**TASK ITEM**
From the entries that follow, reproduce exactly and only the lines from the line with "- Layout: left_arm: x" to the line with "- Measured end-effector", endpoints included.

**GIVEN RECORDS**
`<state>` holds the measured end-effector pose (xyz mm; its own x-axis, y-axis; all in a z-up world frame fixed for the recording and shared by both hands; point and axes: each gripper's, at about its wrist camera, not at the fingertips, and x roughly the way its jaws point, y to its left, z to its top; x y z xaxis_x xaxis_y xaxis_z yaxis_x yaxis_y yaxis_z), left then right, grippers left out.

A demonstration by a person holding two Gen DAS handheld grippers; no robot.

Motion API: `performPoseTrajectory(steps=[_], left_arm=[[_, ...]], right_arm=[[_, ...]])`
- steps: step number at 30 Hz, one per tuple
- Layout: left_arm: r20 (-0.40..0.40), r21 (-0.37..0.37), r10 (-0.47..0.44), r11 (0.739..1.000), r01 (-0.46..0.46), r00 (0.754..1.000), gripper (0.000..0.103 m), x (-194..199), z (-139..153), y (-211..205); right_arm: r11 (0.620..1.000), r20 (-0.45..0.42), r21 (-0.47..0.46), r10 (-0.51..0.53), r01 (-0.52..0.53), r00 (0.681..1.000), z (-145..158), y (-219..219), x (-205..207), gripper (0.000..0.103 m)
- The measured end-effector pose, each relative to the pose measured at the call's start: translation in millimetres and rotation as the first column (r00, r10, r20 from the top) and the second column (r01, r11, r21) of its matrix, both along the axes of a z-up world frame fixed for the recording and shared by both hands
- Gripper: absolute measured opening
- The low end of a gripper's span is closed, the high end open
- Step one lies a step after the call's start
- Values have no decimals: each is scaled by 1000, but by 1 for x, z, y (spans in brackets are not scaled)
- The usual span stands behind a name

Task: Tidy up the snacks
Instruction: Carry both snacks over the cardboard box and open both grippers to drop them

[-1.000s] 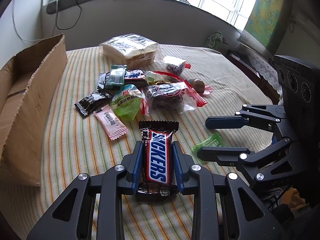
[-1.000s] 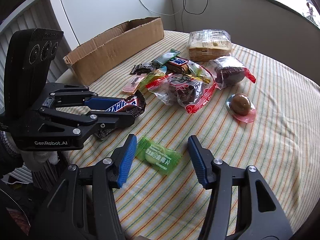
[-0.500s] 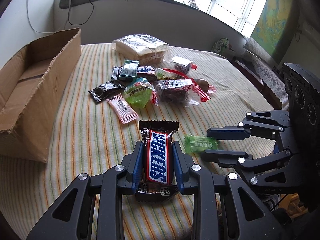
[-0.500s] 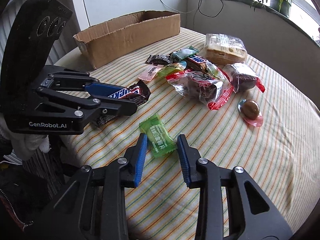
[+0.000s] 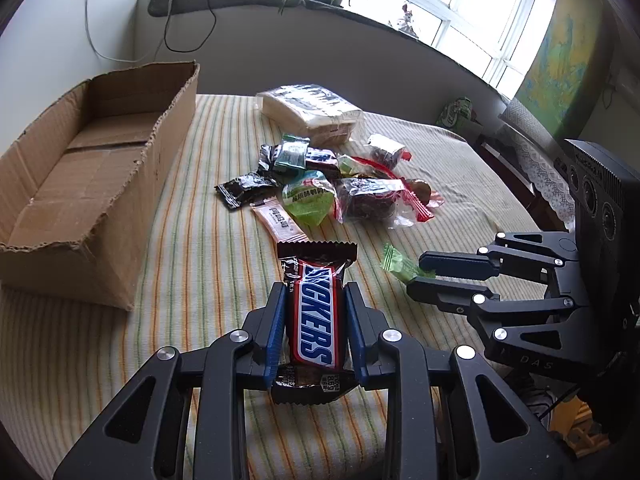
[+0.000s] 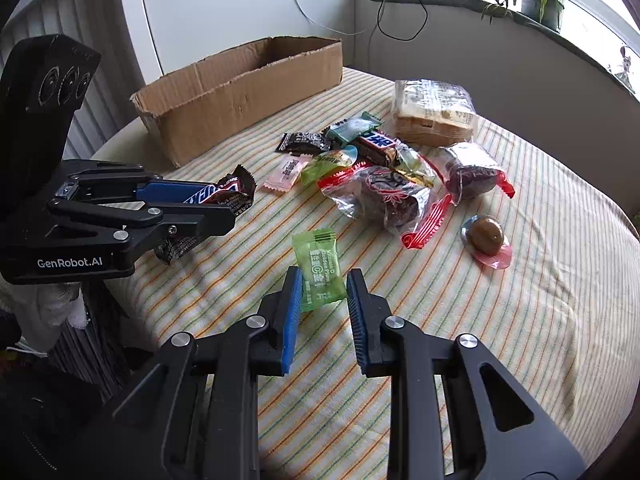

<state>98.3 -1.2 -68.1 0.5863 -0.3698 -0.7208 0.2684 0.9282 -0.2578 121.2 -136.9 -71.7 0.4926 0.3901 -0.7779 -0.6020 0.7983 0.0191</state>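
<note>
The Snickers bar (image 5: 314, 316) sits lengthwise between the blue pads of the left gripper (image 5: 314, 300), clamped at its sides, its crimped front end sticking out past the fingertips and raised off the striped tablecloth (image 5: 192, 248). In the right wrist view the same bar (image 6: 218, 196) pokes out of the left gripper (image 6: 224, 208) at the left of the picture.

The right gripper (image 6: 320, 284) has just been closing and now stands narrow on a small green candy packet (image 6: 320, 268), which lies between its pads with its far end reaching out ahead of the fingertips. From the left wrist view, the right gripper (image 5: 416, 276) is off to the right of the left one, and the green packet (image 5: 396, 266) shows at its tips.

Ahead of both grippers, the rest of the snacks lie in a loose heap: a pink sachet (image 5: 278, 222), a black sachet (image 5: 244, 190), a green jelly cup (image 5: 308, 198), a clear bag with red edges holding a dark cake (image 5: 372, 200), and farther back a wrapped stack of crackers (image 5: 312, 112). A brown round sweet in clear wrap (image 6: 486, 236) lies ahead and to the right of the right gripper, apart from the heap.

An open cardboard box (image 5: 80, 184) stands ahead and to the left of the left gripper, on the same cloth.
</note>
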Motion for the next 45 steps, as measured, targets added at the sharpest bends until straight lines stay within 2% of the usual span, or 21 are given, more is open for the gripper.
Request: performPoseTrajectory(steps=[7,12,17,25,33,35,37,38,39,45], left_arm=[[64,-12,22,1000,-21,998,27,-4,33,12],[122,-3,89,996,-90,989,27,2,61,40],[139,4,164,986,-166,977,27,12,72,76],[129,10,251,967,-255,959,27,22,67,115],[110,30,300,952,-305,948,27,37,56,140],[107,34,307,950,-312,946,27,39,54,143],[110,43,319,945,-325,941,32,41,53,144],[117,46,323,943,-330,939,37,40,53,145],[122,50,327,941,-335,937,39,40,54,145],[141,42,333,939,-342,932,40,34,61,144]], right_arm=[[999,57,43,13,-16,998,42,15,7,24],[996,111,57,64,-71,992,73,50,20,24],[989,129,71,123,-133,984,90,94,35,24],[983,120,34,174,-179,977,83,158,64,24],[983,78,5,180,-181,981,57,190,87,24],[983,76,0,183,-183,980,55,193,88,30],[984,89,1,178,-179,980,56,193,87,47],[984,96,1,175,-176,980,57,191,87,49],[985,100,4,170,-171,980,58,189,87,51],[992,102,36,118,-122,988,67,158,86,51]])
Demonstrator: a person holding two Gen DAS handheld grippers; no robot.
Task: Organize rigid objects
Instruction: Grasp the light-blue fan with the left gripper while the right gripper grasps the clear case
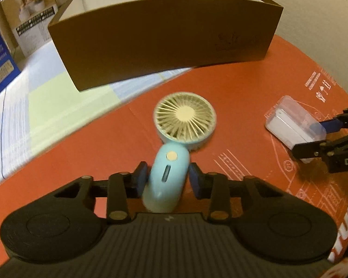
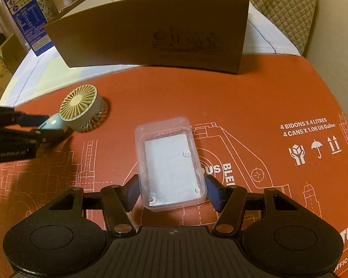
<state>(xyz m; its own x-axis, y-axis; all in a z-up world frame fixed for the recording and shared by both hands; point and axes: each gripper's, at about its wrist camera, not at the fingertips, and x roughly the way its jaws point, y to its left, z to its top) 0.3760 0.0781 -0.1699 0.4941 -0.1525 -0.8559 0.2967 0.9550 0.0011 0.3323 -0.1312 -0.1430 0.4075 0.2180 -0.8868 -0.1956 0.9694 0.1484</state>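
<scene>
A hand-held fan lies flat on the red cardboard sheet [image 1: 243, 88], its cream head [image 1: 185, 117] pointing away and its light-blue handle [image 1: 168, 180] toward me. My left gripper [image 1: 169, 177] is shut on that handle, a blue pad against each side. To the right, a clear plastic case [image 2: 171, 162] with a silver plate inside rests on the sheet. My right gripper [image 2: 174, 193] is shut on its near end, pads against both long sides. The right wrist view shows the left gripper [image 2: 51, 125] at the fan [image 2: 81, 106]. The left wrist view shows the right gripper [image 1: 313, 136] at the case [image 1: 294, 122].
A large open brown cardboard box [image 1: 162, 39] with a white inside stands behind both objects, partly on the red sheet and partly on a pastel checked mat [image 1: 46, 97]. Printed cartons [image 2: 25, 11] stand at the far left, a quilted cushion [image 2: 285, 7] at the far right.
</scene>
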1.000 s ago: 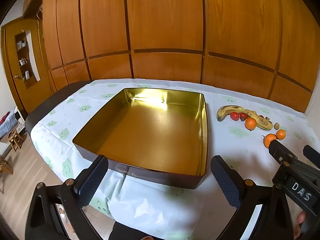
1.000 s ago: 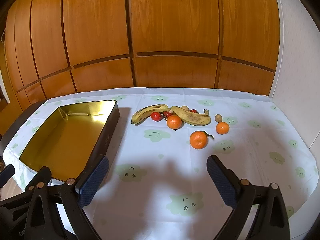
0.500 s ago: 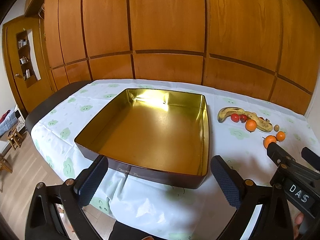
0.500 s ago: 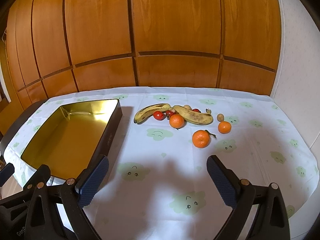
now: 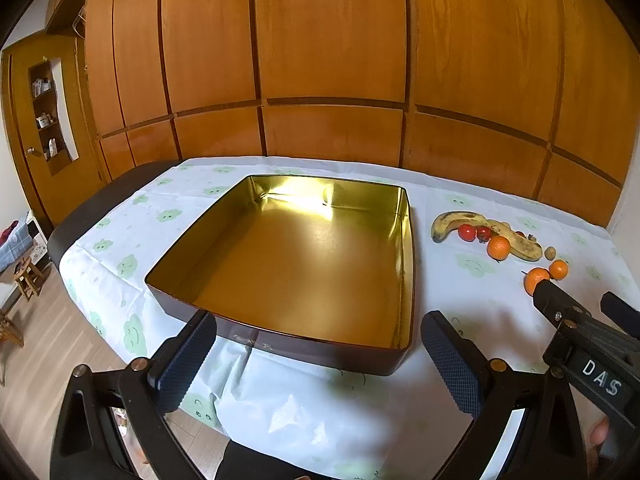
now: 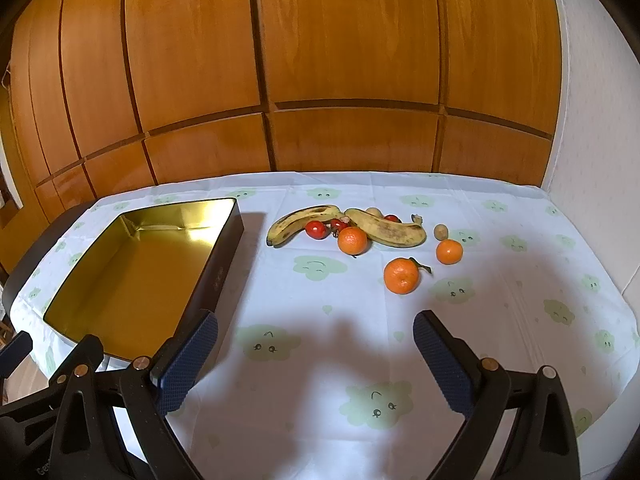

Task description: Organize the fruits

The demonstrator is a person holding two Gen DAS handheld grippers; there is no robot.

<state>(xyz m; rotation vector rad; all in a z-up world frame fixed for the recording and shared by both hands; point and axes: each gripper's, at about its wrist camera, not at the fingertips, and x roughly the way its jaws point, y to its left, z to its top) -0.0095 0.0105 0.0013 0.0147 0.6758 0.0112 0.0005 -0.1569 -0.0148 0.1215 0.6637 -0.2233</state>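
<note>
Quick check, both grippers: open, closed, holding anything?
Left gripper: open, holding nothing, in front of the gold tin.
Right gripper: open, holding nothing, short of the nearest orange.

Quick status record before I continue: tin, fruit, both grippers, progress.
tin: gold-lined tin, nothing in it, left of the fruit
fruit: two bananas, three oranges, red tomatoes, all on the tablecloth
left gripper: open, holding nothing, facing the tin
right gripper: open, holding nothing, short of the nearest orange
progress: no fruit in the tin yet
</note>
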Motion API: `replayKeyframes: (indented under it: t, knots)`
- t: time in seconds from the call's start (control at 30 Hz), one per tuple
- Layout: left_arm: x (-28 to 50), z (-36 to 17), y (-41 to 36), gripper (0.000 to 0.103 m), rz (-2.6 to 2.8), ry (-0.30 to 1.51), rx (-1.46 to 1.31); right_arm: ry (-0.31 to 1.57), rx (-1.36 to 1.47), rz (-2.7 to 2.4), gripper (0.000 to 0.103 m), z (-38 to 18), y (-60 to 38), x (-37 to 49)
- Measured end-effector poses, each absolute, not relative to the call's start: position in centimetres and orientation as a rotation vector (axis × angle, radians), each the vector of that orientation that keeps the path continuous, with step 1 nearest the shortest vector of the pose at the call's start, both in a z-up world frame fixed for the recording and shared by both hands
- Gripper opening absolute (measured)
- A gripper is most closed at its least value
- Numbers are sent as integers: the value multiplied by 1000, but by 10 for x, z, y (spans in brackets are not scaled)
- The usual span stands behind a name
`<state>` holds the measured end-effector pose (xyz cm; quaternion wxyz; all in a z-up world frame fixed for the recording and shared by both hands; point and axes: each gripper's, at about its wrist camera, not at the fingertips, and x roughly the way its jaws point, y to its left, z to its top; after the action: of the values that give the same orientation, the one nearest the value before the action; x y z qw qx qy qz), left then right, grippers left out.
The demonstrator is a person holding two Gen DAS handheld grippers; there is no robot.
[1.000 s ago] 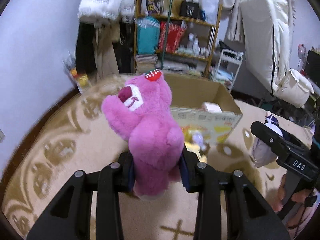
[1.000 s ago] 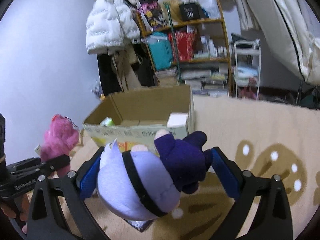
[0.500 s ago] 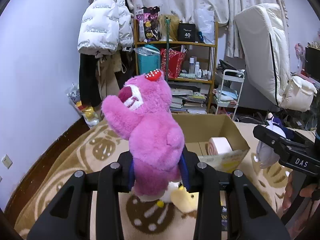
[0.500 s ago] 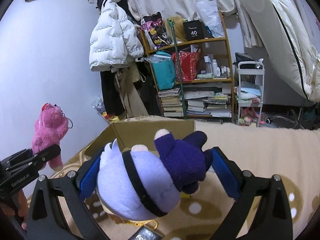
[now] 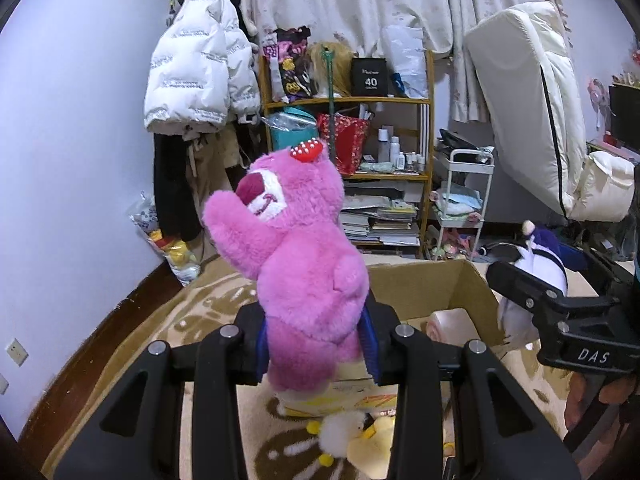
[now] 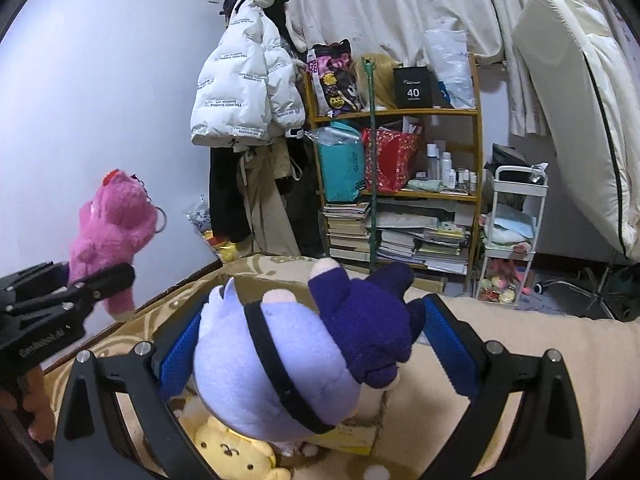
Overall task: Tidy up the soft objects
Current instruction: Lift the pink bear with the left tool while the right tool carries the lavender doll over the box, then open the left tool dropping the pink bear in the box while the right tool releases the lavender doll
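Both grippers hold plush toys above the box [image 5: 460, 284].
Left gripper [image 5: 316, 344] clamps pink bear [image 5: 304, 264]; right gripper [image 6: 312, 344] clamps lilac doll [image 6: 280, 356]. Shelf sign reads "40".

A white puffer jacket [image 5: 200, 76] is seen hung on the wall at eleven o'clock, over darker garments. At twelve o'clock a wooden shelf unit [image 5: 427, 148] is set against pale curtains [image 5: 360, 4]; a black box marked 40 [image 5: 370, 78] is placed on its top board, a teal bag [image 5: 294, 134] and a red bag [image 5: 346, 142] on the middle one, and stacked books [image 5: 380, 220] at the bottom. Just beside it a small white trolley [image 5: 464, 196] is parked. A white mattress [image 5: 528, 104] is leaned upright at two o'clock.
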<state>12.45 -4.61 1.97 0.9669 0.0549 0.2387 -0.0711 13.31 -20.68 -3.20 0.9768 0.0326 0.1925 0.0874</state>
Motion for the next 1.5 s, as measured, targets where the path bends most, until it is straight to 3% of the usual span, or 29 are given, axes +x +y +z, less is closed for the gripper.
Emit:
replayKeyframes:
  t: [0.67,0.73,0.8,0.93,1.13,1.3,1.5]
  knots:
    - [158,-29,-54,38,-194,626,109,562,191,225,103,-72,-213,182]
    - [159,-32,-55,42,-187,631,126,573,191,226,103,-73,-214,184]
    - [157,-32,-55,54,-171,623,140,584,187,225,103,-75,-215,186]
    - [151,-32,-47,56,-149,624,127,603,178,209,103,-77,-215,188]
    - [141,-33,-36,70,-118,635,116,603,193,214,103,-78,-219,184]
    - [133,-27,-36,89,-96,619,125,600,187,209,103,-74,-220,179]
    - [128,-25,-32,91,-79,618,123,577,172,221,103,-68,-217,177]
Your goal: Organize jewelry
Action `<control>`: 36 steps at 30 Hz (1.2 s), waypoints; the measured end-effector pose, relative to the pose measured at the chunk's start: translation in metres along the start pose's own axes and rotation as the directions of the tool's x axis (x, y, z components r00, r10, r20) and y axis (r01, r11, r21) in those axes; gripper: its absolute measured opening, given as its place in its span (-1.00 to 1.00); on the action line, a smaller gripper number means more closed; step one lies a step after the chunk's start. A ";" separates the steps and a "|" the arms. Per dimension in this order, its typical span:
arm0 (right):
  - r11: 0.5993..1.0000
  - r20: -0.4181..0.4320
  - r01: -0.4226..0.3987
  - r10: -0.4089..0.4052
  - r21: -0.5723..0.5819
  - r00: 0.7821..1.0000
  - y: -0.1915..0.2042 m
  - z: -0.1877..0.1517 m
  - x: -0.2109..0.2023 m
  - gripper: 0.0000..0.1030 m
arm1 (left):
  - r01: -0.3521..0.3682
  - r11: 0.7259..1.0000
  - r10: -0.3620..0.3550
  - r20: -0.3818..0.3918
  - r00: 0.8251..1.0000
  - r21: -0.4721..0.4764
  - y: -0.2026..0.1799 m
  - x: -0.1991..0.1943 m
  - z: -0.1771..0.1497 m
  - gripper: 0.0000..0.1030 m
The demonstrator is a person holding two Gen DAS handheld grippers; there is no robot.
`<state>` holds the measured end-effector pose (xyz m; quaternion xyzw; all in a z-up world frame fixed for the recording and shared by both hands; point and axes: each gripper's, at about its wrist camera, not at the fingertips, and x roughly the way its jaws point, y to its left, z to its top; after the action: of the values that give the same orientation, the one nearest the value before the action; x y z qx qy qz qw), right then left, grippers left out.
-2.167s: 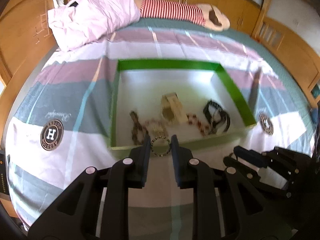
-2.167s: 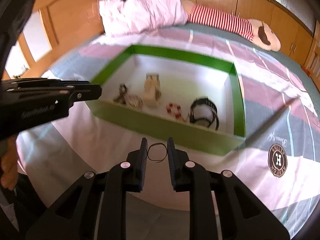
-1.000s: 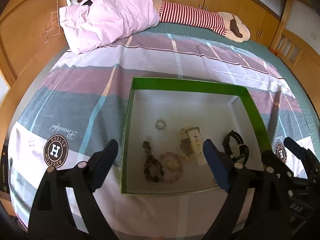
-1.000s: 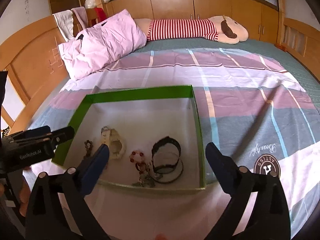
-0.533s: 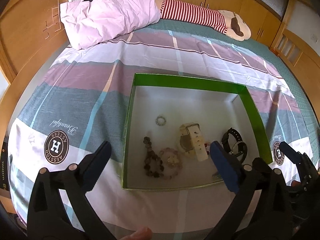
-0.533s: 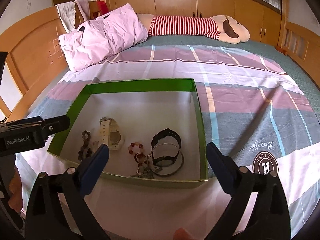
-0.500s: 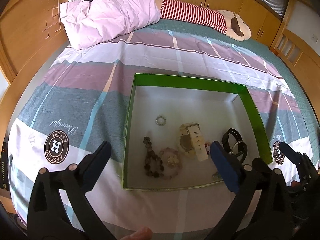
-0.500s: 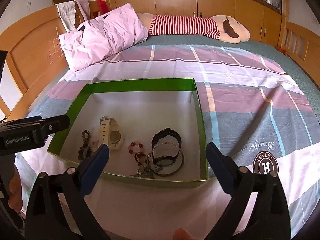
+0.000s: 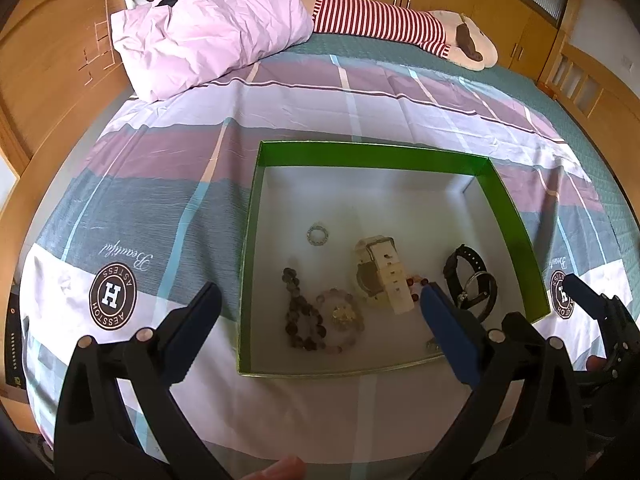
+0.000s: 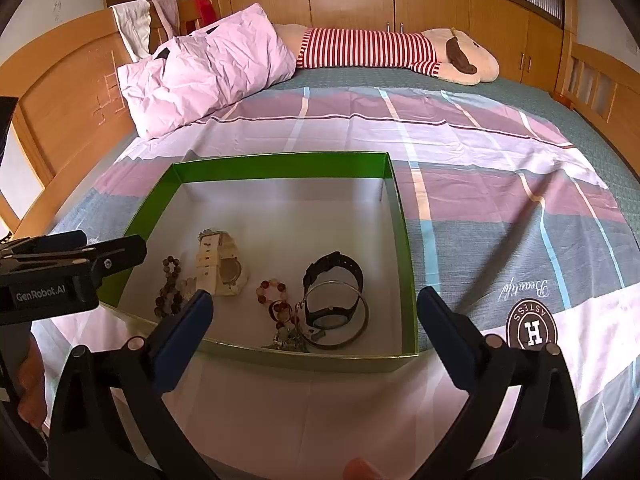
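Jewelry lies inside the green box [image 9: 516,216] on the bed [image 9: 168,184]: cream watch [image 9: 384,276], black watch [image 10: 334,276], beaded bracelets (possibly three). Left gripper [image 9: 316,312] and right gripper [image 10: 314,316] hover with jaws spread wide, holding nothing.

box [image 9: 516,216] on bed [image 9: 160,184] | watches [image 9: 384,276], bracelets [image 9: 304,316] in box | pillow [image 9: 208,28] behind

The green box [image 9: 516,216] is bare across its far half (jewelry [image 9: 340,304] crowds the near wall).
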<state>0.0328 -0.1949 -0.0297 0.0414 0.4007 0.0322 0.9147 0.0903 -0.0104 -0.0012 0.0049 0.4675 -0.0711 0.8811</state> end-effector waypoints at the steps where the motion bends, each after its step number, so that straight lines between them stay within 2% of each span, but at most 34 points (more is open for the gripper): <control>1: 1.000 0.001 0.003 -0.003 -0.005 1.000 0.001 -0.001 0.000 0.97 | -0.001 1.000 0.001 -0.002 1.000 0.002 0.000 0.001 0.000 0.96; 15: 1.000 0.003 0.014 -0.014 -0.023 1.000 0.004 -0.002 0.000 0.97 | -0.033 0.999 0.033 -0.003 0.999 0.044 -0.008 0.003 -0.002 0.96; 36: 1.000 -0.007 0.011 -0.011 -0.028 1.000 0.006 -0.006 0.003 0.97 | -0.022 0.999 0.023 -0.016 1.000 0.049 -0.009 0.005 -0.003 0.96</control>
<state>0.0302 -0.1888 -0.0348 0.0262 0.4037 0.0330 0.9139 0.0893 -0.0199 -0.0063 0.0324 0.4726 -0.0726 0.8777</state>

**TASK ANSWER**
- Layout: left_arm: x (-28 to 50), z (-36 to 17), y (-41 to 36), gripper (0.000 to 0.103 m), rz (-2.6 to 2.8), ry (-0.30 to 1.51), rx (-1.46 to 1.31); right_arm: ry (-0.31 to 1.57), rx (-1.36 to 1.47), rz (-2.7 to 2.4), gripper (0.000 to 0.103 m), z (-38 to 18), y (-60 to 38), x (-37 to 49)
- Measured end-effector poses, each absolute, not relative to the call's start: position in centimetres and orientation as a rotation vector (axis × angle, radians), each the vector of that orientation that keeps the path continuous, with step 1 nearest the shortest vector of the pose at the call's start, both in a z-up world frame fixed for the recording and shared by both hands

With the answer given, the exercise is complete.